Work required: The lines needed are those from the start of the records through the line holding "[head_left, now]", each copied exactly.

Task input:
....

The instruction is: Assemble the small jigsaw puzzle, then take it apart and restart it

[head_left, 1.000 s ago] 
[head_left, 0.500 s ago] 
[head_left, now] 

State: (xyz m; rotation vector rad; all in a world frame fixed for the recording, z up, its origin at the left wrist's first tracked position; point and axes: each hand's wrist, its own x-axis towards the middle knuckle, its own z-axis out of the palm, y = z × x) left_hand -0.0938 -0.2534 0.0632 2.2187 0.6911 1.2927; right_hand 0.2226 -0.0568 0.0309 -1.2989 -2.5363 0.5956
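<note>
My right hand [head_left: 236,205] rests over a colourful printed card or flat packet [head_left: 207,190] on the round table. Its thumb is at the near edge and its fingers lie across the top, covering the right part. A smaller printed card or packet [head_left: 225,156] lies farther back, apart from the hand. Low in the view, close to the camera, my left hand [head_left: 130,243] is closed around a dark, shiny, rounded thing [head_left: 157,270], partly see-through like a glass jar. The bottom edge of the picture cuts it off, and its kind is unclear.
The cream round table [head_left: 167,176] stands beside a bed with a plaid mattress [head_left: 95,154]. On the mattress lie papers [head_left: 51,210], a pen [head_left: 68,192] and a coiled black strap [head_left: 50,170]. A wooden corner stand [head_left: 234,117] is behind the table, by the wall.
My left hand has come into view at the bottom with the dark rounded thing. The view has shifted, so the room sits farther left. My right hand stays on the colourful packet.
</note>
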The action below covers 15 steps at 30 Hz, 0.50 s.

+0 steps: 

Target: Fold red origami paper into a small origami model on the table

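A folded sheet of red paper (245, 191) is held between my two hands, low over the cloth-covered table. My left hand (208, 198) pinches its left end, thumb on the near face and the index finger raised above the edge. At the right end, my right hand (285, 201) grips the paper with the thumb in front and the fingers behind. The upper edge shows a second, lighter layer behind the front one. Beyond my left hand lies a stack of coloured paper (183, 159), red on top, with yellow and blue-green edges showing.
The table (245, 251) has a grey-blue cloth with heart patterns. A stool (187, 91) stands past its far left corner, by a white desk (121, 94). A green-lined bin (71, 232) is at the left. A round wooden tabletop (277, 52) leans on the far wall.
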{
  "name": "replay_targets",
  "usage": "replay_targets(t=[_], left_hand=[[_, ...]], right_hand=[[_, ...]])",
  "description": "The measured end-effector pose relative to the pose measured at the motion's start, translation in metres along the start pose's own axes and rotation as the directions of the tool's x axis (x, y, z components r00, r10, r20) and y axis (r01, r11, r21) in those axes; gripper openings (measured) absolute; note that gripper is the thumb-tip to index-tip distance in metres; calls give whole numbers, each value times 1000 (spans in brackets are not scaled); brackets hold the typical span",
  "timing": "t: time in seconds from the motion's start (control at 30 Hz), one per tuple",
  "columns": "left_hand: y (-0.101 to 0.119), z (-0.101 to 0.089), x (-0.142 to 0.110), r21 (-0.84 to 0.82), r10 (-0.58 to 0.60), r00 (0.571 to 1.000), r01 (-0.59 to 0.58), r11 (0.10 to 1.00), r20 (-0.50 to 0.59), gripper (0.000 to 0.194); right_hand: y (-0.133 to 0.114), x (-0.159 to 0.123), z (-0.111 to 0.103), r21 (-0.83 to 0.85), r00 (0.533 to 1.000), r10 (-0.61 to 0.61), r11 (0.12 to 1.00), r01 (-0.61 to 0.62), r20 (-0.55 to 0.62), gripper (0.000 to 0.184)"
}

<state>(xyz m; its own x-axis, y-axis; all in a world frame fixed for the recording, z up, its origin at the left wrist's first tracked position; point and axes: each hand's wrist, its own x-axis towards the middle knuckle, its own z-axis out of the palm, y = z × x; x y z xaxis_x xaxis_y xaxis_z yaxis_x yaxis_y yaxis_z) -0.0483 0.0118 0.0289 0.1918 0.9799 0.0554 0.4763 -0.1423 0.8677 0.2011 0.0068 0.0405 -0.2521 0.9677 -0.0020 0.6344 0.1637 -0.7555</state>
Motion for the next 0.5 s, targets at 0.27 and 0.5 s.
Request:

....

Answer space:
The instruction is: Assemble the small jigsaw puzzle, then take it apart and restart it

[head_left, 1.000 s ago] 
[head_left, 0.500 s ago] 
[head_left, now] 

This is the complete answer to the exercise.